Set the listing down again exactly, please, apart from its pictures.

▶ DATASET CONTENT

=== Section Start ===

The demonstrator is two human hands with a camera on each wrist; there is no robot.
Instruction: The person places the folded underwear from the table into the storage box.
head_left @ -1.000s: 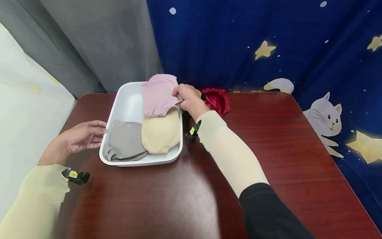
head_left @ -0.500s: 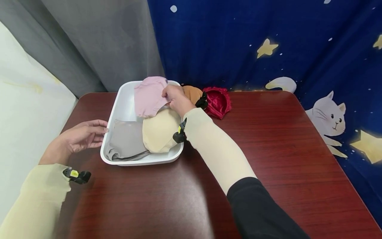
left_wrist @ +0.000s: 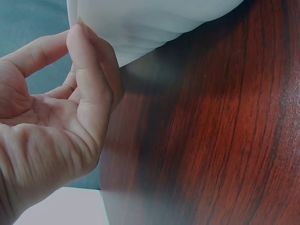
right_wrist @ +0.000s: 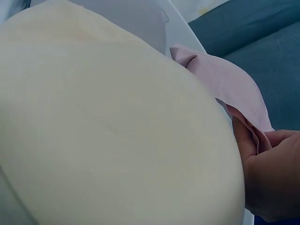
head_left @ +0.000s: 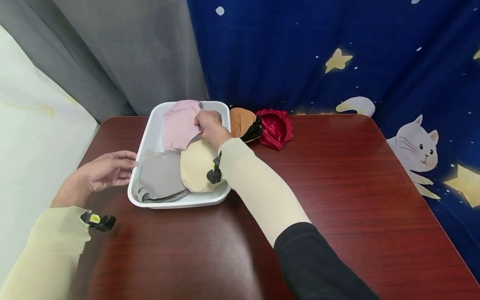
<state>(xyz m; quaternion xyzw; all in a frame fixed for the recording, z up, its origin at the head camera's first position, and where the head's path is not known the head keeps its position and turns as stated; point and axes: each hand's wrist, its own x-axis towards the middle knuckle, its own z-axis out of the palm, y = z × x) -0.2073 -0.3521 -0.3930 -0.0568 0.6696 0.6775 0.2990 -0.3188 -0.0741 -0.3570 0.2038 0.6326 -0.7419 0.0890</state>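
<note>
In the head view, my right hand point(head_left: 211, 125) pinches the near right edge of a folded pink undergarment point(head_left: 181, 125) over the back of a white tray point(head_left: 151, 129). The right wrist view shows its thin layers gathered between thumb and fingers, the pink cloth point(right_wrist: 229, 82) bulging in a curve. My left hand point(head_left: 106, 171) is at the tray's left side, thumb and fingertips meeting at the rim in the left wrist view. Folded grey garments point(head_left: 159, 175) lie in the tray's front left, beside a smooth beige bra point(head_left: 196, 166) partly hidden by my right wrist.
Right of the tray, a brown bra point(head_left: 241, 120) with black parts and a red satin bra point(head_left: 275, 128) with a ruffled edge sit at the table's back. The dark red wooden table point(head_left: 337, 187) stretches right and forward. Grey and blue curtains hang behind it.
My right hand has carried the pink undergarment left and slightly down, into the tray's back left part. The brown bra has come into fuller view. My left hand stays at the rim.
</note>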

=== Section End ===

▶ SOLUTION TO THIS TASK
The demonstrator is two human hands with a camera on each wrist; there is no robot.
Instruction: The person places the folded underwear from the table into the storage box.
head_left @ -1.000s: 
head_left @ -0.500s: 
left_wrist @ +0.000s: 
right_wrist @ +0.000s: 
head_left @ +0.000s: 
<state>(xyz m; quaternion xyzw; all in a frame fixed for the recording, z up, its origin at the head camera's first position, and where the head's path is not known the head keeps its position and turns as stated; point and axes: each hand's wrist, its own x-axis towards the middle knuckle, its own z-axis out of the palm, y = z × x) -0.2073 -0.3521 -0.3930 -0.0568 0.6696 0.6775 0.2990 -0.3188 -0.0741 -0.3570 0.2038 0.6326 -0.7419 0.0890</state>
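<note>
In the head view, my right hand point(head_left: 211, 125) pinches the near right edge of a folded pink undergarment point(head_left: 181, 125) over the back of a white tray point(head_left: 151, 129). The right wrist view shows its thin layers gathered between thumb and fingers, the pink cloth point(right_wrist: 229, 82) bulging in a curve. My left hand point(head_left: 106, 171) is at the tray's left side, thumb and fingertips meeting at the rim in the left wrist view. Folded grey garments point(head_left: 159, 175) lie in the tray's front left, beside a smooth beige bra point(head_left: 196, 166) partly hidden by my right wrist.
Right of the tray, a brown bra point(head_left: 241, 120) with black parts and a red satin bra point(head_left: 275, 128) with a ruffled edge sit at the table's back. The dark red wooden table point(head_left: 337, 187) stretches right and forward. Grey and blue curtains hang behind it.
My right hand has carried the pink undergarment left and slightly down, into the tray's back left part. The brown bra has come into fuller view. My left hand stays at the rim.
</note>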

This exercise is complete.